– Домой хочешь? – спросила.

– Да, хочу, – ответила я и всхлипнула.

– Все хотят, – вздохнула она.

– И ты хочешь? Ты ведь взрослая. – С детской наивностью я сказала это тринадцатилетней девочке.

– Ну да, я уж и старая, – засмеялась она. – А пойдем вместе со мной на процедуры?

– Ты пойдешь со мной? – Дети всегда смотрят на старших, проявивших к ним внимание, с благоговением.

– Да, я тебе очередь заняла в кабинет. – Она помогла мне встать на ноги, поправила косы, как заботливая мама.

– Мне? – я поразилась. – Честно?

– Честно-честно, – серьезно сказала она. – Давай, бегом пошли, а то если Маргарита Степановна не увидит записи в карте, что ты прошла процедуры, будет ругаться.

– Не, Маргарита Степановна не будет, – я улыбнулась.

– Будет-будет, – заверила меня Лиля. – Она ругается только в одном случае…

– В каком?

– Когда плохо выполняешь предназначения. И тогда, – она сделала очень скорбное выражение, – в наказание – удваивает, а то и утраивает количество процедур, и ты будешь здесь лежать, пока все не пройдешь.

– Ужасно! – моя губа снова задрожала.

– Так, – Лиля топнула ногой и уставилась на меня своими раскосыми, но такими зелеными-зелеными глазами, – а будешь хныкать, кардиограмма покажет три прямых линии.

– И что? – Я не поняла этой угрозы.

– И всё. – Спокойно ответила Лиля и, взяв меня за руку, повела в процедурную.

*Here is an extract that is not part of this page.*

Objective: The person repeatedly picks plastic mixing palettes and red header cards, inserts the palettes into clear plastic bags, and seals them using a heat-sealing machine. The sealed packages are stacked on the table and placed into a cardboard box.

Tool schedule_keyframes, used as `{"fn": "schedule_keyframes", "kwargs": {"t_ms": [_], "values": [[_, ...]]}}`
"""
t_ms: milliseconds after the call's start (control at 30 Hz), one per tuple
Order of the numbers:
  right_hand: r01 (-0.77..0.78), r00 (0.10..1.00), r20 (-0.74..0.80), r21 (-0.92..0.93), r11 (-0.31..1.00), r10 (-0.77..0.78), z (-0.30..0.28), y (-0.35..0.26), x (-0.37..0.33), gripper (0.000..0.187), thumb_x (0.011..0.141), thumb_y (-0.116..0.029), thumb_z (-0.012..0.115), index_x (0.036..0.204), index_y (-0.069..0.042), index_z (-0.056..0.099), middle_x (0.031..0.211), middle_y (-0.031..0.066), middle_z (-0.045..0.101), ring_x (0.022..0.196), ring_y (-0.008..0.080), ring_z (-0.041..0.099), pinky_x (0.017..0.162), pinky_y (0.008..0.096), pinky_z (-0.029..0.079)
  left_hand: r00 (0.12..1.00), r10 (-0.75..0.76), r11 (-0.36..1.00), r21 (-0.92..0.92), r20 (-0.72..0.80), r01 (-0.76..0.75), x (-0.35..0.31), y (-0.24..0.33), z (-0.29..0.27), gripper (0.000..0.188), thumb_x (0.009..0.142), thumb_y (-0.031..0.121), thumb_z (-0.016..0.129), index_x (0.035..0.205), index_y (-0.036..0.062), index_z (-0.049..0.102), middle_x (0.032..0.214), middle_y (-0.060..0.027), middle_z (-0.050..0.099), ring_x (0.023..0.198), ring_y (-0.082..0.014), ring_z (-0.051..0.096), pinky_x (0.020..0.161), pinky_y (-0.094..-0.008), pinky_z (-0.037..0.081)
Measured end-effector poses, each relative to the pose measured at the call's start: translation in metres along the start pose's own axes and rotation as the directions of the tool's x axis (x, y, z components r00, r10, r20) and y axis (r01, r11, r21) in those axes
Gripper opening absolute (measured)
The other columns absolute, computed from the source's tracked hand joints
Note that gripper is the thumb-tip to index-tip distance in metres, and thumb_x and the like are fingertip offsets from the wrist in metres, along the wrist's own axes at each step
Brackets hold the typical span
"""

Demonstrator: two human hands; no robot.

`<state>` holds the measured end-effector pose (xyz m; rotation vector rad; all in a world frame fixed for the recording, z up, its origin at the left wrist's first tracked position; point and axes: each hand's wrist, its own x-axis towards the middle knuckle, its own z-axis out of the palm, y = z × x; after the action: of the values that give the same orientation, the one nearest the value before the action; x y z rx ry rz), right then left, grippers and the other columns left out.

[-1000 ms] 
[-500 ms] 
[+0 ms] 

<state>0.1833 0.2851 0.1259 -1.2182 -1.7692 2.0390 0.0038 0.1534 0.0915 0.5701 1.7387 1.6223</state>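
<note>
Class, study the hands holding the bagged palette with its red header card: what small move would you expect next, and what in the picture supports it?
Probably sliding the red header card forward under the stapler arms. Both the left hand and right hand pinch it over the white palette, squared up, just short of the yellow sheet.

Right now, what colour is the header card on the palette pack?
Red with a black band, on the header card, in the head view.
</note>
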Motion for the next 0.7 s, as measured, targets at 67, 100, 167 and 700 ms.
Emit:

Это потом поняла, что прямые линии на кардиограмме означают полную остановку сердца, а значит – смерть, но тогда я долго думала, что ж хотела мне этим сказать наша терпеливая Лиля. Она, как самая старшая, всегда возилась с младшими. Сейчас, я знала, ей исполнилось 17 лет, и она поступила в какой-то институт. Говорит, что одна из преподавательниц вуза сказала, что Лиля, мол, специально справку взяла, что в больнице лежит, чтобы не отрабатывать практику перед учебой. Я тогда пожелала той преподавательнице такой «липовой» справки. «Как же я ненавижу учителей!»


– Снеж, – сказала наша Анютина глазка, – тебе кошмар ночью приснился?

– Да? – как-то не верилось. – Никаких кошмаров не помню. Ну, снился дом какой-то, но ты мне его досмотреть не дала. Вдруг бы то деревянное облупленное корыто в замок превратилось. Теперь я этого не узнаю, – весело сказала я, отложив градусник.

– Ночью ты кричала, – пояснила Кира-шатенка, – наверное, все отделение проснулось.

– Я не помню, – озадаченно ответила я.

– Ну, то и лучше, – с улыбкой сказала вошедшая Авдотья Петровна, мой личный парикмахер.

– Авдотья Петровна, – я весело помахала ей градусником, – это вы сегодня дежурите?

– Подопытная моя кошка-Снежка, – так же весело сказала она, – не размахивай градусником, а то заставлю мерять температуру снова.

– А, нет, забирайте, пожалуйста! – чинно положила градусник на две ладони и склонилась в поклоне перед нашей медсестрой, как преданный слуга перед господином.

– Кстати, – я хитро посмотрела на Авдотью, – а тренироваться на кошках вы сегодня будете?

– И повернулась к ней спиной, по которой струились уже лохматые кудряшки.

– Обязательно, – Авдотья Петровна забирала градусники, попутно отмечая, что-то в записях, – только все необходимое сделаю, и приду разгребать твою гриву.

– Заметано! – сказала я и вскочила с постели.

Как оказалось, вскакивать не стоило, потому что у меня снова зашумело в ушах и закружилась голова. Благо, меня подхватил и усадил на кровать вошедший врач. Молодой и довольно симпатичный, он заставил меня смутиться, покраснеть и опустить глазки. Девчонки в это время тихо посмеивались, а он увидел повязку на ключице, синяк под глазом, и этого ему хватило, чтобы, как ошпаренному, выскочить из палаты.